April 3rd - 7th
This week, I focused on staining and imaging slides with iron-labelled 231 BR cells. I was able to image two slides, containing 200,000 iron-labelled 231 BR cells. One slide contained cells labelled with a labelling concentration of 50 ug/mL of ProMag, and another slide contained cells labelled with a concentration of 75 ug/mL of ProMag.
For the imaging, our lab uses two stains to visualize the iron-labelled cells. One stain, called pearls' prussian blue (PPB) stains the iron blue. The other stain, nuclear fast red, is a counterstain which stains each fixed cell nuclei red. This reveals the location of each cell relative to the iron. With this combination of staining, one can visualize whether the iron was taken up by each cell, and therefore how effective the cell labelling was.
This figure was taken from Knier et al., 2020. (http://dx.doi.org/10.1007/s10585-020-10044-0) Panel A shows an example of PPB staining with MDA-MB-231 BR cells. The pink/red colour is the nuclear fast red stain, and the blue colour is the PPB stain.

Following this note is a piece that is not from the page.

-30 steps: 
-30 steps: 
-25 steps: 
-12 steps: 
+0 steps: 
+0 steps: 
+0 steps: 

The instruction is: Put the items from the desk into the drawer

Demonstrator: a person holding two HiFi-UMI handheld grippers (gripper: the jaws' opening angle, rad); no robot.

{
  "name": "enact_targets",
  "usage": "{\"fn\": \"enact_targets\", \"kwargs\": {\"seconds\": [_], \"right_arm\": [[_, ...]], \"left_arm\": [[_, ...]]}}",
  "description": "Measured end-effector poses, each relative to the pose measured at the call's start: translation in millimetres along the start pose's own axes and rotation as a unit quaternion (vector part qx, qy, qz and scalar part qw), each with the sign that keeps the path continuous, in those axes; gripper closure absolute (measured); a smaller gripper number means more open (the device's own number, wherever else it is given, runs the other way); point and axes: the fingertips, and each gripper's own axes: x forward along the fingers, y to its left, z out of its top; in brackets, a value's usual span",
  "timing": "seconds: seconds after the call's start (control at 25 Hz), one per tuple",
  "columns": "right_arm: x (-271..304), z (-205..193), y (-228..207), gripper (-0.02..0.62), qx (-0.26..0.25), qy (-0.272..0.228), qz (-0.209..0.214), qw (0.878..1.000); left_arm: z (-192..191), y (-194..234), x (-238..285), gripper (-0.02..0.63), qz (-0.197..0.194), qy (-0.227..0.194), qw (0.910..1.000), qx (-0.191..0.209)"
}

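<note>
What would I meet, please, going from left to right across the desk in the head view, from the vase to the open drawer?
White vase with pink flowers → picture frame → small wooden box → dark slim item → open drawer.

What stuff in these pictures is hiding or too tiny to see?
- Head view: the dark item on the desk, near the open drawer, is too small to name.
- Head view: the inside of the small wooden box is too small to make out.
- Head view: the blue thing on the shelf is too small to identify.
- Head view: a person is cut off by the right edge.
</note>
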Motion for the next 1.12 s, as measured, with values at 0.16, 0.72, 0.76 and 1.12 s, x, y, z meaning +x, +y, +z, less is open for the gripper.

For my reference, I am browsing images like this and including them in my blog. This will help me better understand what a successful PPB staining experiment should look like. Notice that in the image, most of the iron is intracellular, and there is little iron found in the extracellular space. This is indicative of effective iron labelling. For this reason, PPB staining and imaging is used to assess the labelling efficiency.
In my experiment, I conducted labelling with three different loading concentrations of iron, and I wanted to assess which concentration would work best. Unfortunately, my nuclear fast red stain did not work this week. Although I was able to see where the iron was located, I couldn't tell whether the iron was within cells or in the extracellular environment. This means that I will need to repeat the experiment next week to optimize the loading concentration of ProMag that will be used for the comparison with BLI. Luckily, I had saved cell pellets with each of the three labelling concentrations. Next week, I will redo the PPB staining using these samples and hopefully get clearer images.

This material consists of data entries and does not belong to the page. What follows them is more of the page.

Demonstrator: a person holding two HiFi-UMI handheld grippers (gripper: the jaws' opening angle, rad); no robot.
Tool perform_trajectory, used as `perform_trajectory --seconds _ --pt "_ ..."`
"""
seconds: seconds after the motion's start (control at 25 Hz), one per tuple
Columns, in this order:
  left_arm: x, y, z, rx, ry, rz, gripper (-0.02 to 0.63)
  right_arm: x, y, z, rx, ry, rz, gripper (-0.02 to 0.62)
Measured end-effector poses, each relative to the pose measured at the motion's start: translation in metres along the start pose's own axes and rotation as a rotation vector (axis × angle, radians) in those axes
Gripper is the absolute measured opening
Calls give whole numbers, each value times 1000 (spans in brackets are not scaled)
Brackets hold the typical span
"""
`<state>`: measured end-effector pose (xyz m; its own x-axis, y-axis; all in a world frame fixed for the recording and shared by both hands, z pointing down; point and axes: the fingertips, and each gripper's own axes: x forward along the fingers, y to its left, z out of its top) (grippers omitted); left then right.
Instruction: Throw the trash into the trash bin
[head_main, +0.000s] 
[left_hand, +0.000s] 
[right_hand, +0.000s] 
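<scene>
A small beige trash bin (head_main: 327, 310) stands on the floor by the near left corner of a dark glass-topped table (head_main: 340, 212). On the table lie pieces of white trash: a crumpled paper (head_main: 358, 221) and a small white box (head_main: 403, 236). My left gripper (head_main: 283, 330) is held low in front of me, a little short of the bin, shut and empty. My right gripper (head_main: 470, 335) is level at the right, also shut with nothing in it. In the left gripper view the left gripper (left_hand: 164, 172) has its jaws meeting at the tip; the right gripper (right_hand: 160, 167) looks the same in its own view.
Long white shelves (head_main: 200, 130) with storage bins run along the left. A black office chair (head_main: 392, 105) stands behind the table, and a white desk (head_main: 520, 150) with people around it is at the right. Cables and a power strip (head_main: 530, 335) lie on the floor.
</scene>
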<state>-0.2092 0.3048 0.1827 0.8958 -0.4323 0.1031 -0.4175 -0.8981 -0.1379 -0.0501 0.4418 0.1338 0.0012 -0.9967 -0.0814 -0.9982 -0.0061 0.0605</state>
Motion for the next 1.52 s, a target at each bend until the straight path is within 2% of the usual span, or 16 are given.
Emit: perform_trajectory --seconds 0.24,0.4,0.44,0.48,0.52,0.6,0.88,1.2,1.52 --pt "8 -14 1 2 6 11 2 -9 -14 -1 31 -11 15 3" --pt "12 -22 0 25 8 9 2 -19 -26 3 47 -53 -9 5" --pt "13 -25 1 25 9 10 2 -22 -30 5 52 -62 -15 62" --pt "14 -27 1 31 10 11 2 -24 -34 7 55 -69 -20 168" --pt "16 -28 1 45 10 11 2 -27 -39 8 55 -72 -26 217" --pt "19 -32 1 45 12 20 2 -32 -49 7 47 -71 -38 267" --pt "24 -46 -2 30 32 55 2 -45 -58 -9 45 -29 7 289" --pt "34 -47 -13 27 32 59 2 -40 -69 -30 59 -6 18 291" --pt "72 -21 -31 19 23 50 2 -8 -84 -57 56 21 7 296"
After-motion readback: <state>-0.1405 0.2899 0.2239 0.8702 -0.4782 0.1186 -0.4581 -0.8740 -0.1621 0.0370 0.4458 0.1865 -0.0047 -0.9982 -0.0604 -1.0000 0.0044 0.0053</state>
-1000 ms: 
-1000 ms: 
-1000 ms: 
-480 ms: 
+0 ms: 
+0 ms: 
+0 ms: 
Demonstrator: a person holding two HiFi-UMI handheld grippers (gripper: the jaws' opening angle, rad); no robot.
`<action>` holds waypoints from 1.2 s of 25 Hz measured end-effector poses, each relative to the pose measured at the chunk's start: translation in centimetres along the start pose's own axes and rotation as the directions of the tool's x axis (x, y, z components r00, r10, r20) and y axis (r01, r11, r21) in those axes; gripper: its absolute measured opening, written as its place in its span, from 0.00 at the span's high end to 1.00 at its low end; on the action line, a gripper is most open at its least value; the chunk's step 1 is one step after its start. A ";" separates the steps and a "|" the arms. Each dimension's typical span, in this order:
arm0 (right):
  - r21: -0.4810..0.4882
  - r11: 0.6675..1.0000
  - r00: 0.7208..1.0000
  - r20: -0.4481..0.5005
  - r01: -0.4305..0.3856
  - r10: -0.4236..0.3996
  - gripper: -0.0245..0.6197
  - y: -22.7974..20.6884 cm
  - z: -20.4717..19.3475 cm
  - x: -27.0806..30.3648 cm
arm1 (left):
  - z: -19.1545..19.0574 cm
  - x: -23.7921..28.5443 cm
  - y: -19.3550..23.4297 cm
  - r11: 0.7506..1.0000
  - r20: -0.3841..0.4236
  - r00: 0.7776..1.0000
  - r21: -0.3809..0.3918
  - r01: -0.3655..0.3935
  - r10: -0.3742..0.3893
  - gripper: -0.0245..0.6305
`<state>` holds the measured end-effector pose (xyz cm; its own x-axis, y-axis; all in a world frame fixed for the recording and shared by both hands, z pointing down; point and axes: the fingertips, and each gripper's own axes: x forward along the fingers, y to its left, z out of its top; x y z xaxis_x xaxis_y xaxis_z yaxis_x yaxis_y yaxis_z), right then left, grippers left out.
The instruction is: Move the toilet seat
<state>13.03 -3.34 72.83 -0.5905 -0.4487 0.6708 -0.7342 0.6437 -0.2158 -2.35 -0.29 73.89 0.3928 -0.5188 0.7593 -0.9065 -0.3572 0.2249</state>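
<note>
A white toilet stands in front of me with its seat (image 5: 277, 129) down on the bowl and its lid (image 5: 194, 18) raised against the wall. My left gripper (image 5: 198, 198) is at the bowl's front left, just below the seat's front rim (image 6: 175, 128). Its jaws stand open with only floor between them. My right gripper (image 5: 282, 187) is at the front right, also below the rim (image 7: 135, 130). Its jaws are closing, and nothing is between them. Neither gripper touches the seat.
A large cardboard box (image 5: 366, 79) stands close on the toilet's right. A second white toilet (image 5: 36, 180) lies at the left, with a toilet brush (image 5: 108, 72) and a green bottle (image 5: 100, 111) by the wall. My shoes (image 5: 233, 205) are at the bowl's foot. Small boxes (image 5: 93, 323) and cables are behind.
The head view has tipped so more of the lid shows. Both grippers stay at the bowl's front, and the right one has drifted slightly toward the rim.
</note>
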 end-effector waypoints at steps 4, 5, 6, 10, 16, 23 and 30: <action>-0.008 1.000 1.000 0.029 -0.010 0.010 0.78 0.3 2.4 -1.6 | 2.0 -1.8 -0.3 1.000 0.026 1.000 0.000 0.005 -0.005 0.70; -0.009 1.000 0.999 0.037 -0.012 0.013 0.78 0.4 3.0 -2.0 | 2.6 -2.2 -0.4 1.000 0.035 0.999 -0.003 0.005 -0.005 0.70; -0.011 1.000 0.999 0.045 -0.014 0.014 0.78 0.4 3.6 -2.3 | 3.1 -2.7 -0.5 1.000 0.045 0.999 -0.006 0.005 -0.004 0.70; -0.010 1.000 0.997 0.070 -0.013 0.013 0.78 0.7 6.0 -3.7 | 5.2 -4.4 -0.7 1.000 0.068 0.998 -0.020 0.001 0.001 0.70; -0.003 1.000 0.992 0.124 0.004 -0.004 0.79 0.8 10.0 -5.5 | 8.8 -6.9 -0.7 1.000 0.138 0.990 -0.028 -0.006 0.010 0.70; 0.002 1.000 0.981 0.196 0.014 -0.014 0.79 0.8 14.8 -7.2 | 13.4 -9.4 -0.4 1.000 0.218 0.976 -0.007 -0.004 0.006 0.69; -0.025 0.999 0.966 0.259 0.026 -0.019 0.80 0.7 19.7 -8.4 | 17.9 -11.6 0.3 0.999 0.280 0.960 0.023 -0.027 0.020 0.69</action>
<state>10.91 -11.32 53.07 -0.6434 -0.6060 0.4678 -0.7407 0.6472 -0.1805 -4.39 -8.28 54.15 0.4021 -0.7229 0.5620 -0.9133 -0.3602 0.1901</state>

My main takeaway from this week is that mistakes will inevitably happen in the lab, however I can do my best to be efficient and minimize avoidable mistakes. My goal for next week is to practice critical thinking while performing each step of an experimental protocol. This involves reminding myself of how certain reagents work as I add them, or why I am using certain dyes in my cell staining and imaging protocol. I believe that this simple act of being fully present while running an experimental protocol will decrease my margin of mistakes made in the lab, and increase my efficiency and productivity. This will greatly benefit me in the transition to grad school this coming September.